_PROBLEM TO SOLVE_.
Each line below containing the word "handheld" needs to be shown.

(Records contained in a dataset)
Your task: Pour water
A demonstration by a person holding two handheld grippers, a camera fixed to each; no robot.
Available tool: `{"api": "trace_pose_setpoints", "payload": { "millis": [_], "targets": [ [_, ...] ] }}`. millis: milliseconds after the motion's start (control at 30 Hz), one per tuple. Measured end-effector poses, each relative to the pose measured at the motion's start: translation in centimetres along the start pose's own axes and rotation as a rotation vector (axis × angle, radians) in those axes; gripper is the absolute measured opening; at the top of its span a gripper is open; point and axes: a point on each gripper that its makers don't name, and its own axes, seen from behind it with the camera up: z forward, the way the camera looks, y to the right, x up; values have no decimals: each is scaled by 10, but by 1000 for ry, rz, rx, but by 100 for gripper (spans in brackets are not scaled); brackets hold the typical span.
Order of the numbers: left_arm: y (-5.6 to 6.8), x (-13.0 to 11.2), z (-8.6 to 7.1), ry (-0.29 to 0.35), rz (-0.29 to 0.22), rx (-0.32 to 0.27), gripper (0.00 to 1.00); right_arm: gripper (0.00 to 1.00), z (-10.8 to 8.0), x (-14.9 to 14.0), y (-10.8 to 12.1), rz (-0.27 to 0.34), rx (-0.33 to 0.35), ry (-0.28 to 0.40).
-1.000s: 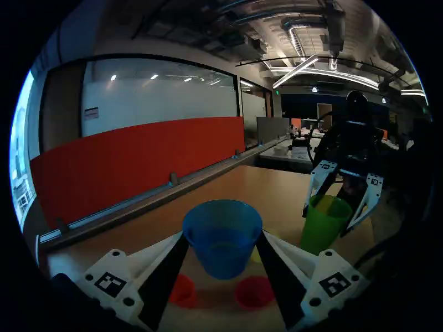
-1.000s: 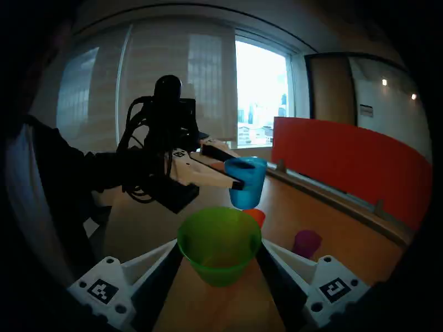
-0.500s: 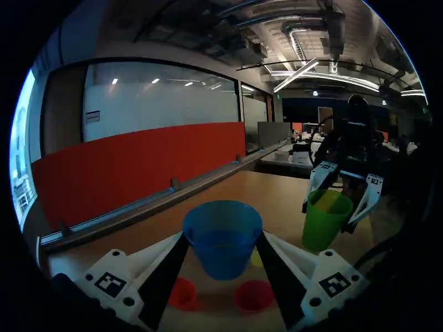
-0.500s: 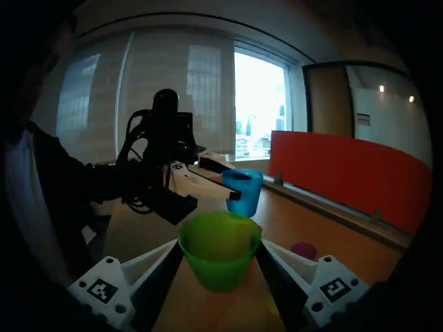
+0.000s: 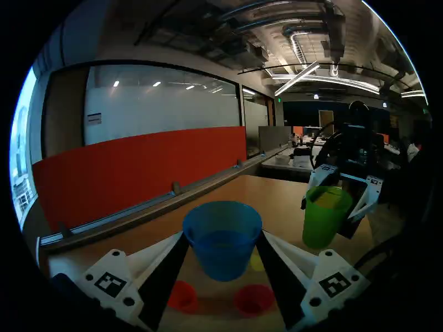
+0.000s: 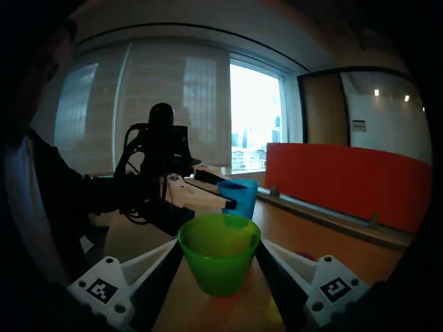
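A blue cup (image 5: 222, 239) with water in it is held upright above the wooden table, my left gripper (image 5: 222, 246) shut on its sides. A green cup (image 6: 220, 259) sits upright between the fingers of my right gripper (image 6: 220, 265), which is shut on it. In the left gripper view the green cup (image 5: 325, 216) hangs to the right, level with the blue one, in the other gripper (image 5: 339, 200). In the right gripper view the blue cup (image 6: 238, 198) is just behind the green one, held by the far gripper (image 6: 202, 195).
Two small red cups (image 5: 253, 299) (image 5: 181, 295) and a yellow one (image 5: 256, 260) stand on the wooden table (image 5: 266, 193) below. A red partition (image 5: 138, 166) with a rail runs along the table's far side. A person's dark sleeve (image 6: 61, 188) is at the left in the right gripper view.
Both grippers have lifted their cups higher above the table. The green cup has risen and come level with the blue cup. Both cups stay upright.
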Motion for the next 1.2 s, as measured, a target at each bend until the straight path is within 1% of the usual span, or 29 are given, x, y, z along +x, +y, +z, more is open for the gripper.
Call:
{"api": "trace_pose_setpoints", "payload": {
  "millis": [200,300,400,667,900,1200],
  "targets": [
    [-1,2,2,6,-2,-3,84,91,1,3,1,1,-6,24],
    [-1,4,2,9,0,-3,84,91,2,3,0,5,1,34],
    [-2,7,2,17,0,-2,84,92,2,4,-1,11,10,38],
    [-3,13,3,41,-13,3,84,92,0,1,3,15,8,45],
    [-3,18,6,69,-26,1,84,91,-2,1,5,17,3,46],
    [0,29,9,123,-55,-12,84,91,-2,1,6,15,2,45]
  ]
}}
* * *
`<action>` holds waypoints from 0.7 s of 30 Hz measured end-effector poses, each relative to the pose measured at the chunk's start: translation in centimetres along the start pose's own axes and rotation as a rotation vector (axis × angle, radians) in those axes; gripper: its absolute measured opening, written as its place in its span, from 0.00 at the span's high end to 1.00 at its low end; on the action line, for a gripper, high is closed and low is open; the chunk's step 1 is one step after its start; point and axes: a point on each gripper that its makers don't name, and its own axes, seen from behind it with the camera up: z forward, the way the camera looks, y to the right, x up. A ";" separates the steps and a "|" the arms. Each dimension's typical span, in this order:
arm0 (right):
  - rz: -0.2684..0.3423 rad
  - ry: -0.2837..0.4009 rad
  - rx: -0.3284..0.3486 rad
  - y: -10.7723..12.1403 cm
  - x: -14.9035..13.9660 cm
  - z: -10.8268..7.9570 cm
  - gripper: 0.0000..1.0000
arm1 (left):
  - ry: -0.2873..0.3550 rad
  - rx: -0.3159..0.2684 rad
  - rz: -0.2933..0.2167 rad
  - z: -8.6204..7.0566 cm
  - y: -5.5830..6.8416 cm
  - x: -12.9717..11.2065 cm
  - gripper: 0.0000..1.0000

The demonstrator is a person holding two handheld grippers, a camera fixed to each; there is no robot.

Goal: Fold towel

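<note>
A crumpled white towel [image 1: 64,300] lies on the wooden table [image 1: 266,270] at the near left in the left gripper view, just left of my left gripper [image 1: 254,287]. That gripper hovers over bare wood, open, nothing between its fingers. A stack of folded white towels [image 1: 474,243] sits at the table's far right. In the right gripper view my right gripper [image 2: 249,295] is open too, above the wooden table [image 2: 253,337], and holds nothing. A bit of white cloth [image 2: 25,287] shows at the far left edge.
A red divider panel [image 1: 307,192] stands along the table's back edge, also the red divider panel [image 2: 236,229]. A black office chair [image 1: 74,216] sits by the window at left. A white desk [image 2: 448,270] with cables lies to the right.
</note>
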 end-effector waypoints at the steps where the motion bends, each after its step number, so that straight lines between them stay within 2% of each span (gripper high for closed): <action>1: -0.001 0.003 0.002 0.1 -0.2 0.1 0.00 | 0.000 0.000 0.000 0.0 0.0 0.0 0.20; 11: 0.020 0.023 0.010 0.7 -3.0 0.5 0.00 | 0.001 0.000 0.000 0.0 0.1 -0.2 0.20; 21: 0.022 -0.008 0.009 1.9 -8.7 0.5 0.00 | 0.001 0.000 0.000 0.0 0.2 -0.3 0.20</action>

_SOLUTION FOR THIS PROBLEM_.
A demonstration by a person holding two handheld grippers, a camera fixed to each; no robot.
The demonstrator is a person holding two handheld grippers, a camera fixed to each; there is no robot.

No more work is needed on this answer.